Your output should be the line with "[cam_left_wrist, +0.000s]" and all following lines of the data below, through the end, repeated exactly.

···

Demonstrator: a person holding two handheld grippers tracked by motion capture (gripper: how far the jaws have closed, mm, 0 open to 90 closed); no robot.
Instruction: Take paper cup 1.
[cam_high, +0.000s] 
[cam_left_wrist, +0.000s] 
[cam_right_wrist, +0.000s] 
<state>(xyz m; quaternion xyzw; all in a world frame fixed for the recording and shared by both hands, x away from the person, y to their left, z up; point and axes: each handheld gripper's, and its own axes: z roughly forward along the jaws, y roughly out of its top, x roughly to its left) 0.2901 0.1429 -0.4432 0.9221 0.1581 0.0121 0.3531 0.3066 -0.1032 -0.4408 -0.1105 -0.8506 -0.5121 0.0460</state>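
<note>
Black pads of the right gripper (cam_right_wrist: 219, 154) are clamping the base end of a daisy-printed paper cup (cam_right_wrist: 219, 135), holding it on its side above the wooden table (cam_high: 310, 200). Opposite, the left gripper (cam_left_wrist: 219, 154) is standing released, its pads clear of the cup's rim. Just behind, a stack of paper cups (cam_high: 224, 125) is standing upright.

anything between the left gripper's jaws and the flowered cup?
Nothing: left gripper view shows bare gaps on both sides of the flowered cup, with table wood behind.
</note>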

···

## RESPONSE AREA
[cam_left_wrist, +0.000s] 
[cam_right_wrist, +0.000s] 
<state>(xyz m; quaternion xyzw; all in a world frame fixed for the recording and shared by both hands, x away from the person, y to their left, z up; point and axes: each handheld gripper's, and its own axes: z roughly forward along the jaws, y roughly out of its top, x roughly to its left) 0.2901 0.1429 -0.4432 0.9221 0.1581 0.0121 0.3531 0.3066 -0.1032 -0.4408 -0.1105 -0.8506 -0.5121 0.0460</state>
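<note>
Black pads of the right gripper (cam_right_wrist: 219, 154) are clamping the base end of a daisy-printed paper cup (cam_right_wrist: 219, 135), holding it on its side above the wooden table (cam_high: 310, 200). Opposite, the left gripper (cam_left_wrist: 219, 154) is standing released, its pads clear of the cup's rim. Just behind, a stack of paper cups (cam_high: 224, 125) is standing upright.

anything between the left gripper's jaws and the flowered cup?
Nothing: left gripper view shows bare gaps on both sides of the flowered cup, with table wood behind.
</note>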

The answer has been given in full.